Heartburn or pyrosis is a painful or burning sensation in the esophagus, just below the breastbone caused by regurgitation of gastric acid. The pain often rises in the chest and may radiate to the neck, throat, or angle of the jaw. Heartburn is also identified as one of the causes of asthma and chronic cough.
Physicians normally diagnose gastro esophageal reflux disease (GERD) based on symptoms alone. When the clinical presentation is uncertain, other tests can be performed to confirm the diagnosis or exclude other disorders. Confirmatory tests include:
Upper Gastrointestinal (GI) Series: A series of x-rays of the upper digestive system are taken after drinking a barium solution. These can demonstrate reflux of barium into the esophagus, which suggests the possibility of gastro esophageal reflux disease. More accurately, fluoroscopy can be used to document reflux in real-time.
Ambulatory pH Monitoring: A probe can be placed via the nose into the esophagus to record the level of acidity in the lower esophagus. Because some degree of variation in acidity is normal, and small reflux events are relatively common, such monitors must be left in place for at least a 24-hour period to confirm the diagnosis of GERD. The test is particularly useful when the patient’s symptoms can be correlated to episodes of increased esophageal acidity.
Endoscope test: The esophageal mucosa can be visualized directly by passing a thin, lighted tube with a tiny camera attached (an endoscope) through the mouth to examine the esophagus and stomach. In this way, evidence of esophageal inflammation can be detected, and biopsies taken if necessary.
Manometer test: In this test, a pressure sensor (manometer) is passed through the mouth into the esophagus and measures the pressure of the lower esophageal sphincter directly.
Biopsy test: A small sample of tissue from the esophagus is removed. It is then studied to check for inflammation, cancer, or other problems.

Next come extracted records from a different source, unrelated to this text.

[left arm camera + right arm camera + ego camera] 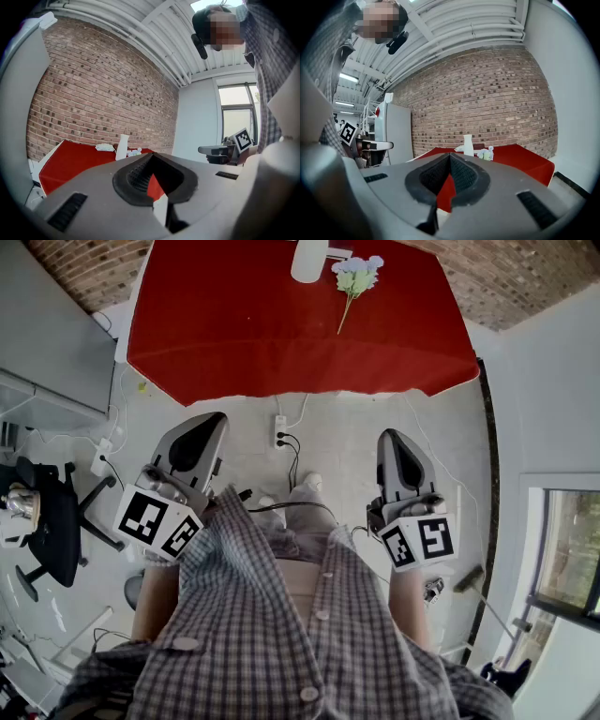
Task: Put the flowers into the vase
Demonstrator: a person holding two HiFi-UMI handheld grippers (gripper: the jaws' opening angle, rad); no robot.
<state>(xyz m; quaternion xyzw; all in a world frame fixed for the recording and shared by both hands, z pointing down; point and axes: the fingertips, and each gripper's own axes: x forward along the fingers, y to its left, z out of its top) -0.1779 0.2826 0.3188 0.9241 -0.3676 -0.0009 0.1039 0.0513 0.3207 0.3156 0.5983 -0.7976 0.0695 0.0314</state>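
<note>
My left gripper (214,420) and right gripper (391,437) hang level at waist height, each with jaws pressed together on nothing, both pointing toward the red table (234,334). The flowers (356,276) lie flat at the table's far edge, well apart from both tools, just right of the upright white vase (307,261).

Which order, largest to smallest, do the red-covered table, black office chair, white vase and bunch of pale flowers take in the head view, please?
1. red-covered table
2. black office chair
3. bunch of pale flowers and white vase: about alike; the vase is cut off at the top edge, so unranked.
</note>
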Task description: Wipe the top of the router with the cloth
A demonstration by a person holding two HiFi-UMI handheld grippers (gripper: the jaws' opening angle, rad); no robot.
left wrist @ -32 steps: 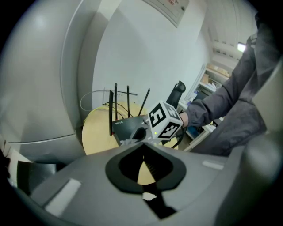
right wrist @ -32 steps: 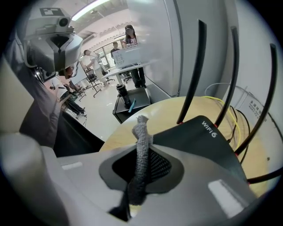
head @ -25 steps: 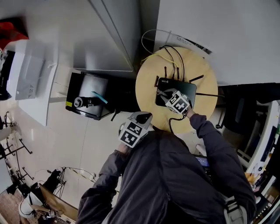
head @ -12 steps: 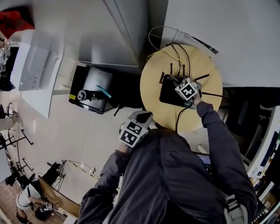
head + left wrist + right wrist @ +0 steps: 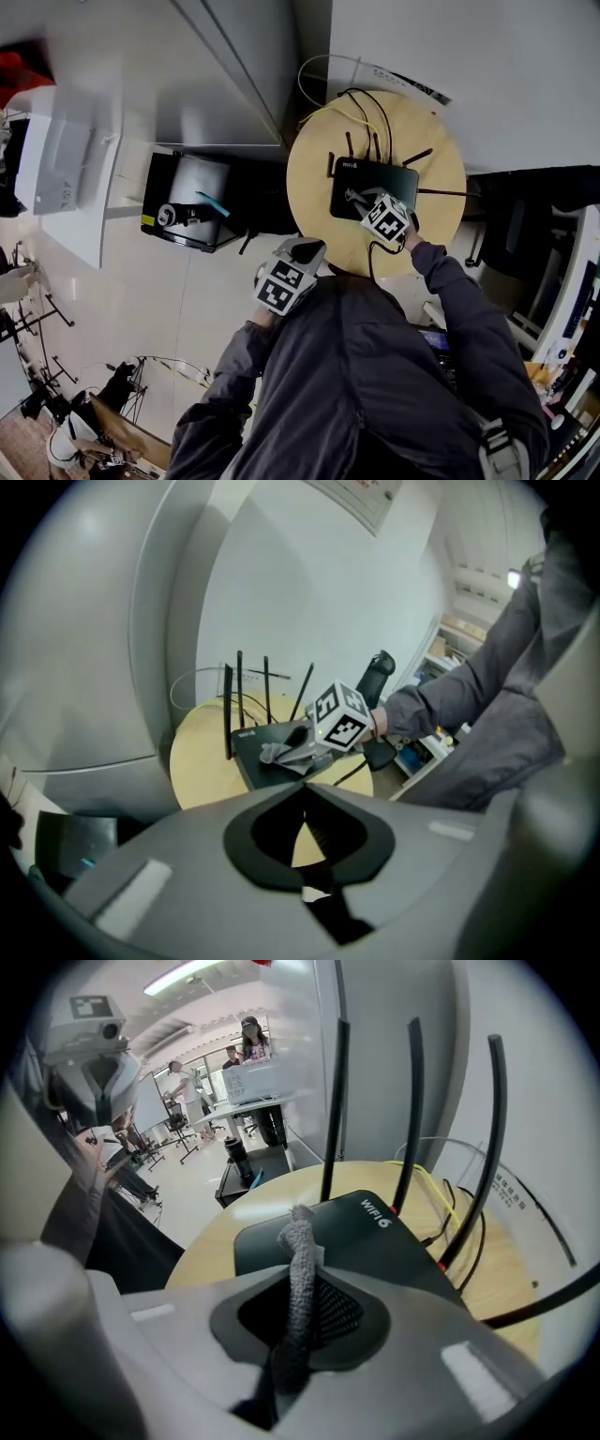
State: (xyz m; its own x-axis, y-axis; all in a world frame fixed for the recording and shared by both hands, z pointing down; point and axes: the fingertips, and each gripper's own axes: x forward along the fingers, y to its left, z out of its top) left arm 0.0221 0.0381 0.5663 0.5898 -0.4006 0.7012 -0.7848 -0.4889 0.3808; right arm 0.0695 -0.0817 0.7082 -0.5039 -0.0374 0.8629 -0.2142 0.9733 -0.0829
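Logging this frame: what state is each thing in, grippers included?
Router: flat on the round table, most antennas upright, cloth on its top.
Cloth: bunched, clamped in the right gripper, touching the router's top.
Right gripper: shut on the cloth.
Left gripper: shut, empty, held back from the table.

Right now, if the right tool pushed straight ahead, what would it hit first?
Probably the router top, right beyond the cloth it grips; the antennas stand farther back.
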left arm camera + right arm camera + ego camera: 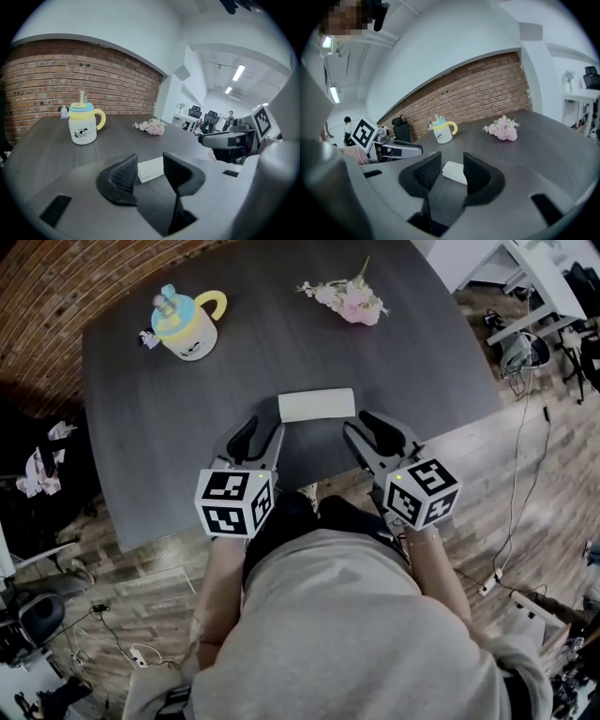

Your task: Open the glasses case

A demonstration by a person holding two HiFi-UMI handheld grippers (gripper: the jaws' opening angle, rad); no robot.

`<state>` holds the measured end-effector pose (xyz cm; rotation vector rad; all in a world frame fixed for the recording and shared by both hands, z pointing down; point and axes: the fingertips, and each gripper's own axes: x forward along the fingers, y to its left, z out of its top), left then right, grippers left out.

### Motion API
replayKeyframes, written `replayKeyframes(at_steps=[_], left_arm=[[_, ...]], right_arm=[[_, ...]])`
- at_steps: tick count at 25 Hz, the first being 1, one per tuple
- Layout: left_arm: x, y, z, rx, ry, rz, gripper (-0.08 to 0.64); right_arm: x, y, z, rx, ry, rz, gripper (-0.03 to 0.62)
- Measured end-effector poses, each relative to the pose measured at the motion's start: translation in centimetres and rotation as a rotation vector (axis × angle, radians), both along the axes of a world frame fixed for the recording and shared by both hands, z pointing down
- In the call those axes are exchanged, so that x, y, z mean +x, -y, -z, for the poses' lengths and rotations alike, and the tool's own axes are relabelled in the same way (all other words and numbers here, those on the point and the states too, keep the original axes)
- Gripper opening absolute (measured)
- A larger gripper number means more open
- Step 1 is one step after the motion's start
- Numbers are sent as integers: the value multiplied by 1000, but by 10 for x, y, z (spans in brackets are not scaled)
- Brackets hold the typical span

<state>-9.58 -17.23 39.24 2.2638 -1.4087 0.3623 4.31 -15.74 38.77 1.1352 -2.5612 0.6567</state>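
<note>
A white, flat, closed glasses case (317, 404) lies near the front edge of the dark table (281, 343). My left gripper (259, 434) is just left of the case and my right gripper (364, 430) just right of it; both stop short of its near corners. Both are open with nothing between the jaws. In the left gripper view the case (151, 169) shows ahead, in the gap between the jaws of my left gripper (151, 172). In the right gripper view the case (454, 171) lies ahead of my right gripper (452, 173), apart from the pads.
A white mug with a yellow handle and blue lid (187, 324) stands at the table's back left, a small figure (148, 337) beside it. Pink flowers (349, 299) lie at the back right. A brick wall is behind the table; desks and chairs stand off to the right.
</note>
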Motion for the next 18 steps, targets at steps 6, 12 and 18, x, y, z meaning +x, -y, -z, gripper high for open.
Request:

Prevention: If heartburn occurs when lying down, raising the head with pillows or sitting up frequently provides relief – although care must be taken to avoid placing continuous strain on the neck. Avoidance of certain foods shortly before bedtime is frequently advised to avoid future attacks.
Medications: Antacids, H2-receptor antagonists and proton pump inhibitors are used – in that order – to treat heartburn.
Antacids: Daily treatment with Antacids is effective for 25-30% of people with GERD. Acid-blocking medications are the most effective for mild forms of the condition.
H2-receptor antagonists: With the advent of proton-pump inhibitors, H2-receptor antagonists are not widely used.
Proton-pump Inhibitors: Proton pump inhibitors are a class of medications which can be effective for people who do not respond to antacid or acid blockers. Proton-pump inhibitors directly block acid production in the stomach cells and provide more effective relief than less powerful medications. In order to prevent heartburn the medication disfigures and disables the proteins (proton pumps) that control the pH of the stomach, allowing the body to digest them.
Restricting Diet: Restricting diet is very important, since 90-95% of sufferers of heartburn or esophageal disorder can link their symptoms to specific foods. Therefore, it is important that heartburn sufferers manage their diets as a way to treat their heartburn. Sufferers should choose the kinds of foods and drinks which have little risk of causing acid reflux, while some kinds of foods or drinks should be avoided as they are major heartburn triggers.